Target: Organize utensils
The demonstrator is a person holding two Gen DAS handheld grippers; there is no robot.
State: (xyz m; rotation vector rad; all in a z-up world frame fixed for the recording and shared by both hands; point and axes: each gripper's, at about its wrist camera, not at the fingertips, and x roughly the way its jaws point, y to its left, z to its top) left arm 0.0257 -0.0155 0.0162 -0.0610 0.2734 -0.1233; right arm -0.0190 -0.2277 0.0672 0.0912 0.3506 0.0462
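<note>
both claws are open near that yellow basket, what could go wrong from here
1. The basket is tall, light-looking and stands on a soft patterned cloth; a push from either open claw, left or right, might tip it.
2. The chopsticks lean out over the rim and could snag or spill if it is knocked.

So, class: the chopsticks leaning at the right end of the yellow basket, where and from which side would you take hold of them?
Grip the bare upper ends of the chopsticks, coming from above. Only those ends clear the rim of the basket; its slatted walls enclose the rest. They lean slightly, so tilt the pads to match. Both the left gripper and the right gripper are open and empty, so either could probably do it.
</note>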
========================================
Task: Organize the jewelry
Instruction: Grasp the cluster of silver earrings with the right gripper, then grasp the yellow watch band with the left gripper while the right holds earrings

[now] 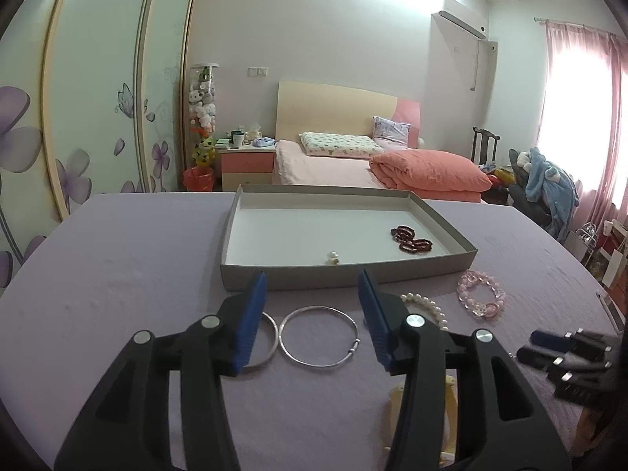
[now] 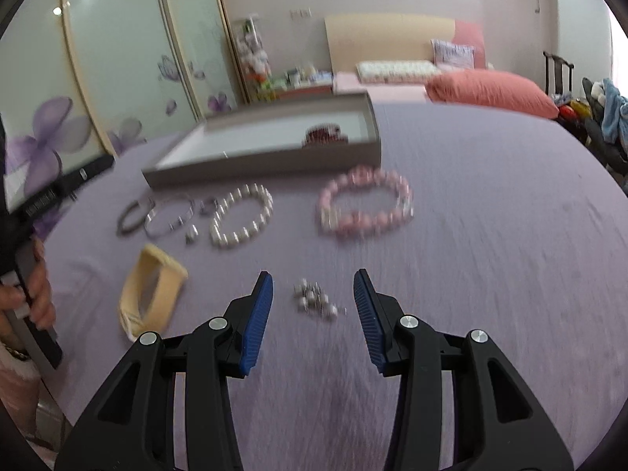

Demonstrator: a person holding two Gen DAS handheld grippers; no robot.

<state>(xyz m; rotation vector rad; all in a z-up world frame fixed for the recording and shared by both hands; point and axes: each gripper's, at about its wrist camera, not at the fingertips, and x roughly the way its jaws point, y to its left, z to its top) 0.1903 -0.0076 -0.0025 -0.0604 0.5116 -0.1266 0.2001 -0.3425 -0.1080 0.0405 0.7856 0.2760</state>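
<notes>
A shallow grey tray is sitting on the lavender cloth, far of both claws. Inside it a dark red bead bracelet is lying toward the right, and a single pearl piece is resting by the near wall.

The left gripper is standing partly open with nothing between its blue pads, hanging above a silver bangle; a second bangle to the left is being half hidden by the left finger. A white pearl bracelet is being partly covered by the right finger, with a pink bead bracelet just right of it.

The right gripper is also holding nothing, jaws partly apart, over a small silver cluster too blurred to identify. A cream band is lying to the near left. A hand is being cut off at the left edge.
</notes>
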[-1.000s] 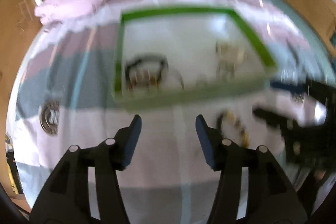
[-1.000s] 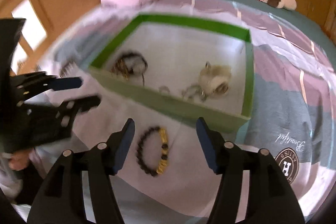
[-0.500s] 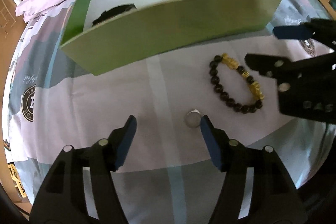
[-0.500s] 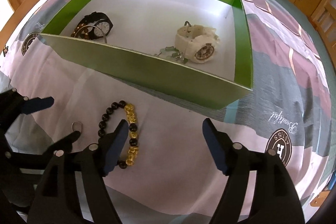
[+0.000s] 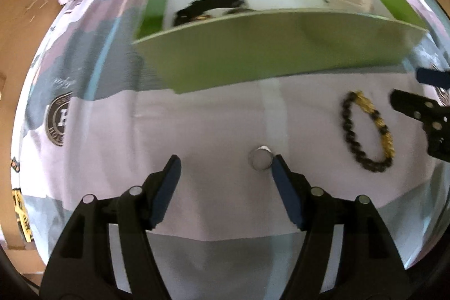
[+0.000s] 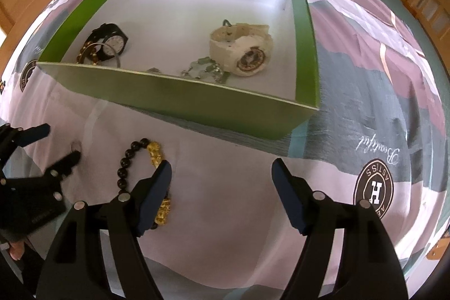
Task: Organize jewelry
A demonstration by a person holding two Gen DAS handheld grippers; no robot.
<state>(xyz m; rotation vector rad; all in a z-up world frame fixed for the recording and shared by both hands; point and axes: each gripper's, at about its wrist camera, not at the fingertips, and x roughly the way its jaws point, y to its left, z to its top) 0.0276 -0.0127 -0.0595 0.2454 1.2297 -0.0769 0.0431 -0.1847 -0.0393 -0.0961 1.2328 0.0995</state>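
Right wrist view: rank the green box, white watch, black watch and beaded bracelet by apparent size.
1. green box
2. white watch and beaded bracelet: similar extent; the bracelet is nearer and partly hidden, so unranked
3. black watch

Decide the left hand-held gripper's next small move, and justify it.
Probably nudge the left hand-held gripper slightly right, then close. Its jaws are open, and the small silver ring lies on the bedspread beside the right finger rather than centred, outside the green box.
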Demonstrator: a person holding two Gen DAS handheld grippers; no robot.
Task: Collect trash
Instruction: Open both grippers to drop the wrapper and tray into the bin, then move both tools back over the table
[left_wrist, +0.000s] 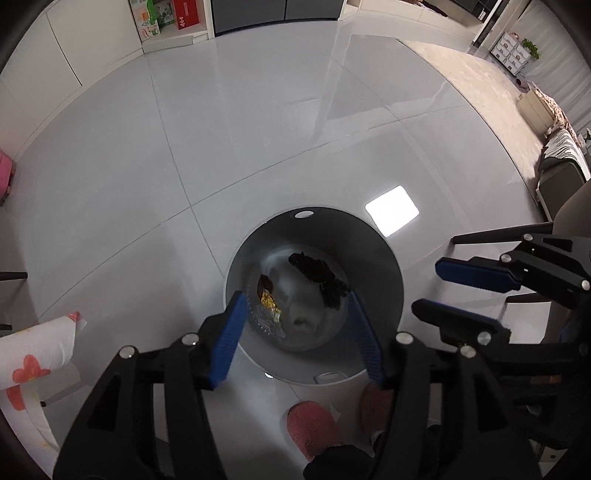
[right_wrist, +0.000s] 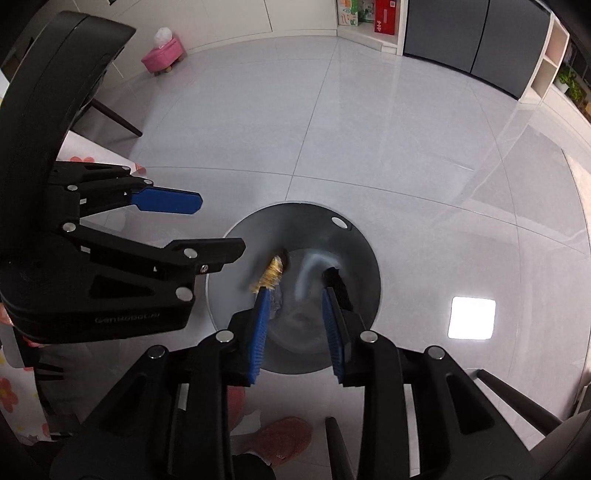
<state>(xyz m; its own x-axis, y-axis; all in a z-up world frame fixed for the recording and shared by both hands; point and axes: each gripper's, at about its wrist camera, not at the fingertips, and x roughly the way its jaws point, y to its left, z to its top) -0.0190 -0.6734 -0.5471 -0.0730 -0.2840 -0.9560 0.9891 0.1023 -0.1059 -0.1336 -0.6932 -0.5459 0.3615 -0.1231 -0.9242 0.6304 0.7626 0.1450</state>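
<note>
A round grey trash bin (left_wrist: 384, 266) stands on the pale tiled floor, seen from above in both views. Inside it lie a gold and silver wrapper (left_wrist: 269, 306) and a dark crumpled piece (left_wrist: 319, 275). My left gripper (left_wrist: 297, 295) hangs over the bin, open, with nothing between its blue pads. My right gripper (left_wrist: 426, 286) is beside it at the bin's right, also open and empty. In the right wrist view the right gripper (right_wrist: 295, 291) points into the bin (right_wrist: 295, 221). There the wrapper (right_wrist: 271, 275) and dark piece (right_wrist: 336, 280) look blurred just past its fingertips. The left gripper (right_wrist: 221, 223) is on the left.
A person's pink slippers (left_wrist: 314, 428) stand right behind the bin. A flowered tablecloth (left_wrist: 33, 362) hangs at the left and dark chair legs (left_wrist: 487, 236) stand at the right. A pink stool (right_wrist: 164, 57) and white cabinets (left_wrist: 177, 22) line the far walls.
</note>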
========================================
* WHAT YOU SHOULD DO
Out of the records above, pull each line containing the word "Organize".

* RESPONSE AREA
Target: Organize utensils
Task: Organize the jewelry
Task: Organize jewelry

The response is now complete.